同社は「すべての小売企業に良質な経営を提供する」を掲げ、MCPサーバーの提供を、ストアレコードが「AI時代の小売経営データプラットフォーム」へと進化する第一歩と位置づけています。

今後は、顧客自身のAI環境からストアレコードのデータを活用した、異常値検知・アクション提案・定例レポートの自動生成といった業務自動化の支援を拡充していく予定です。データを集約・可視化するSaaSにとどまらず、小売企業のあらゆるAI活用を支える経営データの基盤として、小売業の経営品質向上に貢献していくとしています。

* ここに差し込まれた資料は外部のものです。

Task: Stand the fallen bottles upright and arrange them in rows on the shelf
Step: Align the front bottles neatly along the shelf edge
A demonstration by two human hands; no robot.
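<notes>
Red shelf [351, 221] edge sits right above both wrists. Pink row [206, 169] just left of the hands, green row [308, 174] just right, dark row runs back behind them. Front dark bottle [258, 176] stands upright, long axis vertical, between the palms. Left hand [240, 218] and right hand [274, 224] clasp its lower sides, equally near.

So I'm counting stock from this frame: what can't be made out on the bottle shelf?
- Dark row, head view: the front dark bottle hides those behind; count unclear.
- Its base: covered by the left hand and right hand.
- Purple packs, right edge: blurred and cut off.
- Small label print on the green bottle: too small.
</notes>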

小売経営データプラットフォーム「ストアレコード」について

小売企業の経営に必要な売上・費用・仕入・在庫といったデータを、EC・モール・POS・OMSなど各チャネルからAPI・RPA連携により自動で収集・統合する経営データ基盤です。収集したデータは小売特化のセマンティックレイヤーを通じて意味づけされ、商品別の限界利益やチャネル別KPIをダッシュボードで一元的に可視化できるほか、「ストアレコード AI」やMCPサーバーを通じて、顧客自身のAIから直接活用することも可能です。「Excel集計からの脱却」による業務効率化と、データに基づく経営の意思決定の迅速化を実現します。

会社概要

会社名:ストアレコード株式会社
創業:2022年12月
代表者:代表取締役 樋口幸太郎
所在地:〒162-0825 東京都新宿区神楽坂2-13 末よしビル本館4B

代表者プロフィール

慶應義塾大学卒業後、2008年に伊藤忠商事株式会社に入社しました。2011年に退社し、Unistyle株式会社を共同創業、代表取締役COOに就任しました。2016年に同社の全株式を人材系ベンチャー企業に売却し、2017年に代表を退任しました。2019年1月、子供服D2Cブランド「pairmanon」を運営する株式会社オープンアンドナチュラルに入社し、取締役COOに就任しました。同職にてPL・BS責任を負いながら、モール・自社サイト運営、Web広告、物流、カスタマーサポート、財務・人事・経理などを統括し、売上20億円・営業利益1.7億円規模へと成長させた後、アダストリアグループに全株式売却しました。2022年12月にストアレコード株式会社を設立し、代表取締役に就任しました。